Reload the FRRouting Configuration
If you make a change to your routing configuration, you need to reload FRRouting so your changes take place. FRRouting reload enables you to apply only the modifications you make to your FRRouting configuration, synchronizing its running state with the configuration in /etc/frr/frr.conf
. This is useful for optimizing FRRouting automation in your environment or to apply changes made at runtime.

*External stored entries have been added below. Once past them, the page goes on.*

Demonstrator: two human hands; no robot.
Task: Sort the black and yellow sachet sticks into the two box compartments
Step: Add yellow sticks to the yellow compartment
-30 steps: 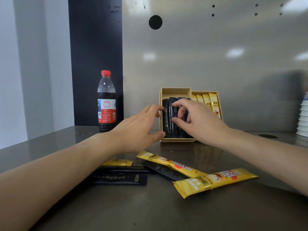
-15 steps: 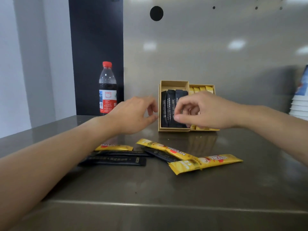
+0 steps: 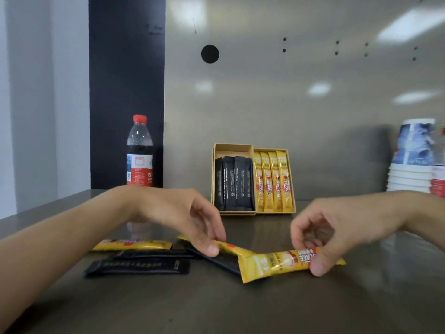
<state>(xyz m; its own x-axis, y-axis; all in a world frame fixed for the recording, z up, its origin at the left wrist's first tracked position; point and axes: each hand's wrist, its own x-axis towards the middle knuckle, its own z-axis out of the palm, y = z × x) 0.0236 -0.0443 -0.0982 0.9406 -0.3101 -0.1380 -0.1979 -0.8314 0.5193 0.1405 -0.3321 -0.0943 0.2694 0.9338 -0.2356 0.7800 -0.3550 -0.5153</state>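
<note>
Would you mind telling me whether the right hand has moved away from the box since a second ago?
Yes. The right hand has come back from the box toward the person and now pinches a yellow sachet on the table.

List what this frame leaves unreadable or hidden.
Head view only:
- Cup stack: cut off by the right edge.
- Black sticks in the box: print too small to read.
- Black stick on the table: partly hidden under the left hand and yellow sticks.
- Bottle base: behind the left wrist.
</note>
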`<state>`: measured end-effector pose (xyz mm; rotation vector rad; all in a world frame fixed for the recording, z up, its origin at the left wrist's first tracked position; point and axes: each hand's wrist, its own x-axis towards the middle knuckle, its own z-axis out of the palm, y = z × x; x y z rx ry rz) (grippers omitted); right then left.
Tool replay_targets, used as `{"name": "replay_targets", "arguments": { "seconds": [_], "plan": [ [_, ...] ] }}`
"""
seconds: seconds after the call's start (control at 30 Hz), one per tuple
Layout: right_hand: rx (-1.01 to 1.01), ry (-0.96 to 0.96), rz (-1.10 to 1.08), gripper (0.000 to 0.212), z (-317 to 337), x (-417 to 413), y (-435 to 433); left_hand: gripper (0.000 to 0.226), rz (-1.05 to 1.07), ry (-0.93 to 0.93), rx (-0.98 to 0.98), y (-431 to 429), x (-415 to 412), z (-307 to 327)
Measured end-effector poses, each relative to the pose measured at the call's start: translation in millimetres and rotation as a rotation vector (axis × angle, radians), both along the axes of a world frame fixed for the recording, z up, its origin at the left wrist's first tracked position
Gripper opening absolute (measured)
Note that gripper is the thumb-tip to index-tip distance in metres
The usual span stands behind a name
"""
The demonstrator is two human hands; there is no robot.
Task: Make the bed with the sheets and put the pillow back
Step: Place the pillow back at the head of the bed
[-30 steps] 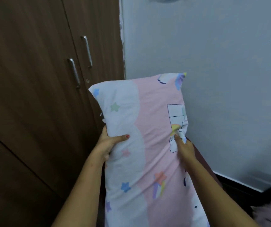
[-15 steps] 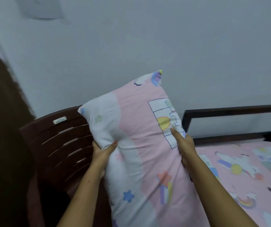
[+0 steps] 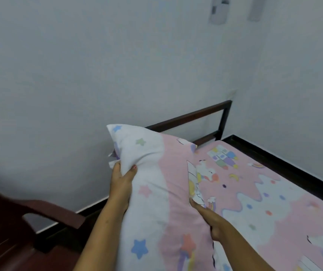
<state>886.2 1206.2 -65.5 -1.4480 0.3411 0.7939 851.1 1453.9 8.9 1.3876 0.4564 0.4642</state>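
Note:
I hold a pink and white pillow (image 3: 162,194) printed with stars, lengthwise in front of me, its far end near the head of the bed. My left hand (image 3: 122,182) grips its left edge, thumb on top. My right hand (image 3: 211,222) presses and holds its right side. To the right lies the bed with a pink cartoon-print sheet (image 3: 270,202) spread flat over the mattress. The dark headboard rail (image 3: 194,116) stands behind the pillow's far end.
A dark red plastic chair (image 3: 20,227) stands at the lower left beside the bed. Pale walls meet in a corner at the bed's far right. A dark bed frame edge (image 3: 285,165) runs along the right wall. Two switch plates (image 3: 218,10) hang high on the wall.
The view has swung right from the wardrobe, past the chair, onto the bed. The pillow, held by both hands, has moved right and lower toward the head of the bed.

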Motion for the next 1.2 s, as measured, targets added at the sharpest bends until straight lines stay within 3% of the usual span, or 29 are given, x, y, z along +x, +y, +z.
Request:
{"name": "replay_targets", "arguments": {
  "seconds": [0.07, 0.2, 0.33, 0.43, 0.57, 0.63, 0.67, 0.77, 0.87, 1.0, 1.07, 1.13, 1.2],
  "plan": [
    [-0.024, -0.033, -0.092, 0.053, -1, 9, -14, 0.031, -0.068, 0.0, 0.034, -19, 21, 8],
    [0.055, 0.019, -0.241, 0.099, -19, 40, -29, 0.038, -0.193, 0.017, 0.155, -35, 74, 25],
    [0.036, 0.004, -0.377, 0.082, -28, 77, -17, 0.049, -0.336, 0.052, 0.326, -41, 141, 44],
    [0.044, -0.029, -0.481, 0.112, -81, 127, -17, 0.04, -0.419, 0.062, 0.442, -41, 196, 50],
    [0.11, -0.015, -0.568, 0.08, -48, 160, 20, 0.036, -0.54, 0.019, 0.549, -37, 268, 49],
    [0.145, -0.004, -0.583, 0.092, -35, 179, 36, 0.04, -0.589, 0.014, 0.583, -33, 300, 46],
    [0.102, -0.007, -0.584, 0.093, -32, 189, 43, 0.042, -0.614, 0.01, 0.593, -32, 315, 44],
    [-0.081, -0.108, -0.594, 0.067, -24, 215, 62, 0.045, -0.691, -0.024, 0.631, -32, 352, 36],
    [-0.431, -0.449, -0.518, 0.079, -14, 243, 65, 0.043, -0.759, -0.04, 0.739, -39, 379, 27],
    [-1.037, -0.952, -0.152, 0.083, 19, 305, 56, 0.044, -0.877, -0.055, 0.923, -52, 418, 0],
    [-1.216, -1.143, -0.073, 0.082, 39, 337, 48, 0.049, -0.893, -0.042, 0.976, -56, 434, -11],
    [-1.341, -1.179, 0.022, 0.087, 52, 369, 40, 0.053, -0.9, -0.001, 1.083, -59, 450, -26],
    [-1.481, -1.138, 0.273, 0.088, 60, 394, 38, 0.053, -0.942, 0.005, 1.164, -62, 459, -40]
  ]
}}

FRRouting reload only applies to an integrated service configuration, where your FRRouting configuration is stored in a single frr.conf
file instead of one configuration file per FRRouting daemon (like zebra
or bgpd
).
To reload your FRRouting configuration after you modify /etc/frr/frr.conf
, run:
cumulus@switch:~$ sudo systemctl reload frr.service
Examine the running configuration and verify that it matches the configuration in /etc/frr/frr.conf
:
cumulus@switch:~$ net show configuration
If the running configuration is not what you expect, submit a support request and supply the following information:
- The current running configuration (run
net show configuration
and output the contents to a file) - The contents of
/etc/frr/frr.conf
- The contents of
/var/log/frr/frr-reload.log
FRR Logging
By default, Cumulus Linux configures FFR with syslog severity level 6 (informational). Log output is written to the /var/log/frr/frr.log
file.
To write debug messages to the log file, you must run the log syslog debug
command to configure FRR with syslog severity 7 (debug); otherwise, when you issue a debug command such as, debug bgp neighbor-events
, no output is sent to /var/log/frr/frr.log
. However, when you manually define a log target with the log file /var/log/frr/debug.log
command, FRR automatically defaults to severity 7 (debug) logging and the output is logged to /var/log/frr/debug.log
.
Caveats
Duplicate Hostnames
If you change the hostname, either with NCLU or with the hostname
command in vtysh
, the switch can have two hostnames in the FRR configuration. For example:
Spine01# configure terminal
Spine01(config)# hostname Spine01-1
Spine01-1(config)# do sh run
Building configuration...
Current configuration:
!
frr version 7.0+cl4u3
frr defaults datacenter
hostname Spine01
hostname Spine01-1
...
Accidentally configuring the same numbered BGP neighbor using both the neighbor x.x.x.x
and neighbor swp# interface
commands results in two neighbor entries being present for the same IP address in the configuration and operationally. To correct this issue, update the configuration and restart the FRR service.